Op donderdag 10 februari 2011 laat Ajax via een persbericht weten dat Johan Cruijff officieel terugkeert. Deze keer niet formeel als adviseur, maar als voorzitter van de in het leven geroepen klankbordgroep technische zaken. Hij presenteert onder meer – in samenwerking met Wim Jonk, Dennis Bergkamp en looptrainer Ruben Jongkind – een rapport dat in de volksmond al snel Het Plan Cruijff zal worden genoemd.

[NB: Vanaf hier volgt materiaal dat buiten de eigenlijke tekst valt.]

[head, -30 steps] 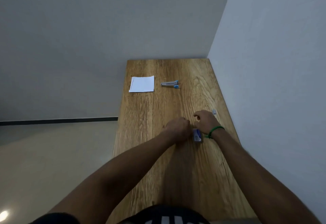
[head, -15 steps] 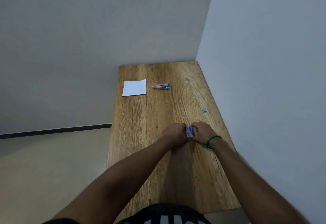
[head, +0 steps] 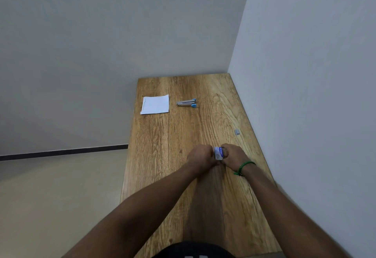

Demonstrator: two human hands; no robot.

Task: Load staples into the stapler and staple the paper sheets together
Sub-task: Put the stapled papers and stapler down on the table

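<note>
A small blue and white staple box (head: pixel 219 153) is held between both hands above the middle of the wooden table (head: pixel 183 176). My left hand (head: pixel 200 155) grips its left side and my right hand (head: pixel 233 156), with a green band at the wrist, grips its right side. A short grey strip of staples (head: pixel 237 131) lies on the table by the right wall, beyond my right hand. Far ahead lie white paper sheets (head: pixel 155 104) and, to their right, a grey stapler (head: pixel 186 103) with blue ends.
A pale wall runs along the table's right edge and another stands behind its far edge. The table's left edge drops to a beige floor with a dark skirting line (head: pixel 61 152).
My right hand drew back from the staple strip and joined my left hand on the box, which was lifted between them. The view shifted a little.
</note>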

Kort daarop wordt bekend dat Jonk en Bergkamp samen met hoofdtrainer Frank de Boer het zogeheten Technisch Hart gaan vormen. Op 30 maart kondigen het bestuur – onder leiding van Uri Coronel – en de raad van commissarissen officieel aan plaats te zullen maken. Op 17 april doet algemeen directeur Rik van den Boog hetzelfde. Hij zal per 1 juni weg zijn.

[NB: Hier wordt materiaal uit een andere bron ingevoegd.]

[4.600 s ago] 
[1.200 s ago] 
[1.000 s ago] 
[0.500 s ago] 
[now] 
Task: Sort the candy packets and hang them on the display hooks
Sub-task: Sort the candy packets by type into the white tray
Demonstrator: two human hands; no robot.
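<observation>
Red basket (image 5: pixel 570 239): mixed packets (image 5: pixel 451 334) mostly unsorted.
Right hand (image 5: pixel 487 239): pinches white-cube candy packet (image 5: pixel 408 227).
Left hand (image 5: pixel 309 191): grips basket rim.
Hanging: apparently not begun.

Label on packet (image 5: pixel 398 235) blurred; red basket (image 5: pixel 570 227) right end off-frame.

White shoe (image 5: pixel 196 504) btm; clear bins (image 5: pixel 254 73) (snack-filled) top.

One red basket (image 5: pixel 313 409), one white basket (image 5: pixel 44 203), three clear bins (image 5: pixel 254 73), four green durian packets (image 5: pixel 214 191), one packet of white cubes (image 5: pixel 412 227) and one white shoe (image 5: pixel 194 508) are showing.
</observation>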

‘Er bestaat een groot misverstand over de bedoelingen van Johan’, zegt Keje Molenaar acht jaar later. ‘Veel mensen veronderstelden dat hij die club wel even ging leiden. Daar was het hem helemaal niet om te doen. Hij wilde alleen maar dat het voetbal weer de hoofdmoot zou worden in de opleiding. Dat was zijn stokpaardje. Het eerste elftal, het bestuur, Martin Jol, Rik van den Boog… Daar lag zijn focus niet. Die mannen konden wat hem betreft ook allemaal blijven zitten. De focus lag op talentvolle jeugd en dus op De Toekomst. En die afdeling wilde hij, logischerwijs, bemannen met oud-voetballers en enkele specialisten. “Geef mij de sleutel”, zei hij, “en ik zorg met Jonk, Bergkamp, Jongkind en de rest dat we weer een opleiding krijgen waar je een puntje aan kunt zuigen”. Het Plan Cruijff. Een nieuwe, frisse kijk op het jeugdvoetbal. Vrijwel iedereen juichte die ontwikkeling toe. En op een gegeven moment kwamen er talenten door. Matthijs de Ligt, Appie Nouri, Justin Kluivert, Frenkie de Jong… Dit, en niets anders, was de intentie van Johan.’